Su historia me conmueve, haciendo nacer en mí un sentimiento de compasión. Quizás sea por mi espíritu luchador, quizás sea por mi necesidad de conocer los secretos de mi corazón y con ello convertirme en un fragmento del corazón de la VIDA, pero no alcanzo a entender la decisión que tomó. Entiendo la de la separación, aunque no es por mi compartida, pero tanto la respeto como la entiendo, no puedo decir lo mismo de su segunda decisión: “no permitirse amar de nuevo a una mujer”.

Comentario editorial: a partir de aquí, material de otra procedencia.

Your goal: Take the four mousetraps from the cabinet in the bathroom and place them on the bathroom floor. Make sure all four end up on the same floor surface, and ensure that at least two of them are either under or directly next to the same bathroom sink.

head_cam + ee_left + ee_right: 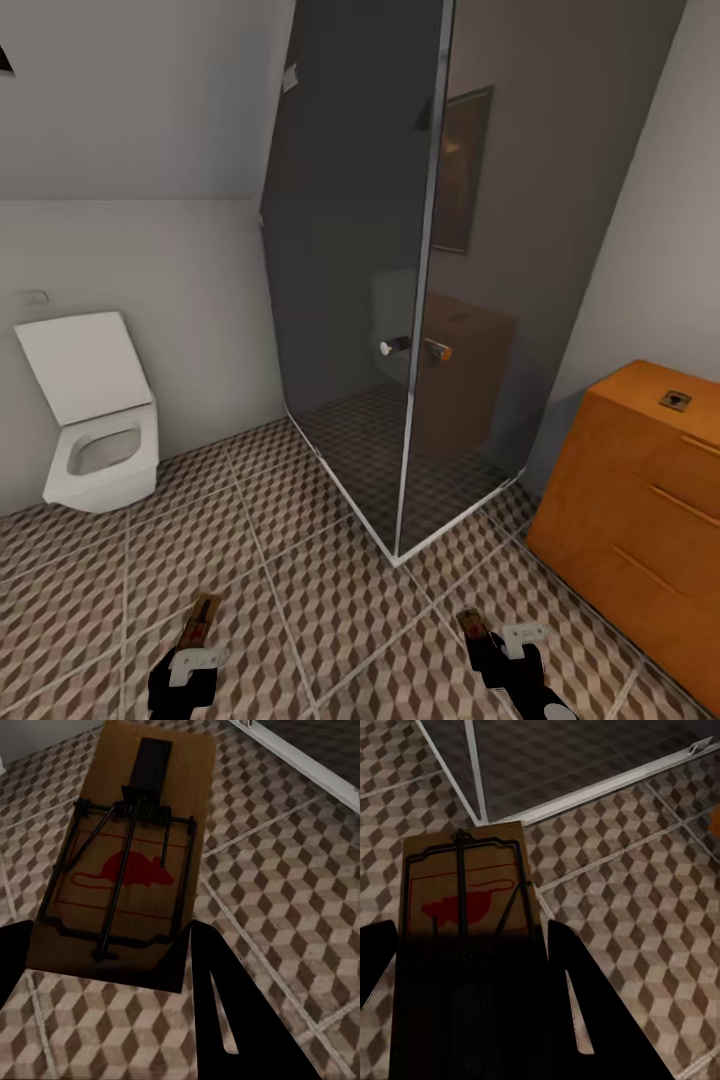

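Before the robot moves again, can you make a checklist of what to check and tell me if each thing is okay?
1. Left gripper holds a mousetrap between its fingers: ok.
2. Right gripper holds another mousetrap: ok.
3. Both held mousetraps are above the cube-pattern bathroom floor, not on it: not ok yet.
4. Sink nearby to put two mousetraps beside: cannot tell; ahead are a toilet and a glass shower.
5. Other mousetraps collected: not ok for one, which lies on top of the cabinet at; the fourth, cannot tell.
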Motion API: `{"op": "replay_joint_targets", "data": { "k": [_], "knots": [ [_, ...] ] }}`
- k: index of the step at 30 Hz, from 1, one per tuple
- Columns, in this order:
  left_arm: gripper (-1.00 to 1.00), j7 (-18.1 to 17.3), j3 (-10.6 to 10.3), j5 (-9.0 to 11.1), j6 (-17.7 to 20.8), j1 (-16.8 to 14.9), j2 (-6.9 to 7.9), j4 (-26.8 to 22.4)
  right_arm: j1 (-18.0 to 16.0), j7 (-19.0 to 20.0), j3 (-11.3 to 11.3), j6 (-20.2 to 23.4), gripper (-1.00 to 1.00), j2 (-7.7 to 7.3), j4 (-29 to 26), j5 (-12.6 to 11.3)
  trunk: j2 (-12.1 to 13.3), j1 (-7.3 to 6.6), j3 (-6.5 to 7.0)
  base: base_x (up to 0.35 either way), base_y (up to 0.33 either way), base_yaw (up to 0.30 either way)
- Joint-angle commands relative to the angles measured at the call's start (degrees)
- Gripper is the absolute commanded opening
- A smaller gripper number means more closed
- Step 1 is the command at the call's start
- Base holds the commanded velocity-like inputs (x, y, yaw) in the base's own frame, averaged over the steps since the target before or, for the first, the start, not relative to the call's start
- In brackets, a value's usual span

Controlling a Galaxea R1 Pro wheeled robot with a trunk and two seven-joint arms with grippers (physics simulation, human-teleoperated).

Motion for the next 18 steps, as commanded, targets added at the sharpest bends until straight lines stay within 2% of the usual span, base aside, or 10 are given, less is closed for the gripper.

Parte de su realidad, desde aquello, ha sido precisamente volcarse en la mujer, arregla muñecas rotas. Yo debo estar rota, en lo que él denominaría un problema de baja autoestima. Seguramente no esté tan rota como las numerosas mujeres con las que trata a diario, pero veo que es su deseo dedicarme parte de su tiempo y conocimiento, por lo cual le estoy agradecida.

Hoy me preguntó si me veo mejor desde que él habla conmigo, respondí que me veo igual, pero hoy pasó algo distinto. Hizo lo que hago yo tantas veces cuando algo llama mi atención, mi desbordado interés...lanzó una batería de preguntas. Yo no niego tener problemas con mi autoestima, pero ello no me frena, no me condiciona a la hora de seguir, de mantener la esperanza, de conocer personas, hombres entre ellas, con quienes poder sentir, compartir, crear momentos que perduren en el tiempo. Sé que me caigo muchas veces, pero con las mismas me puedo levantar y nuevamente intentarlo. Se me romperá el corazón en cada intento “fallido”, pero rio con toda mi risa y lloro con todas mis lágrimas, estoy viva. Y tener conciencia de ello hace que se perciba en mí, cual manantial al que acuden a beber las almas sedientas de fuerza, de vida en sí; y por lo que la causa, a la que él atribuye mi baja autoestima, pierde y disuelve su importancia para abrirme la puerta de una nueva posibilidad.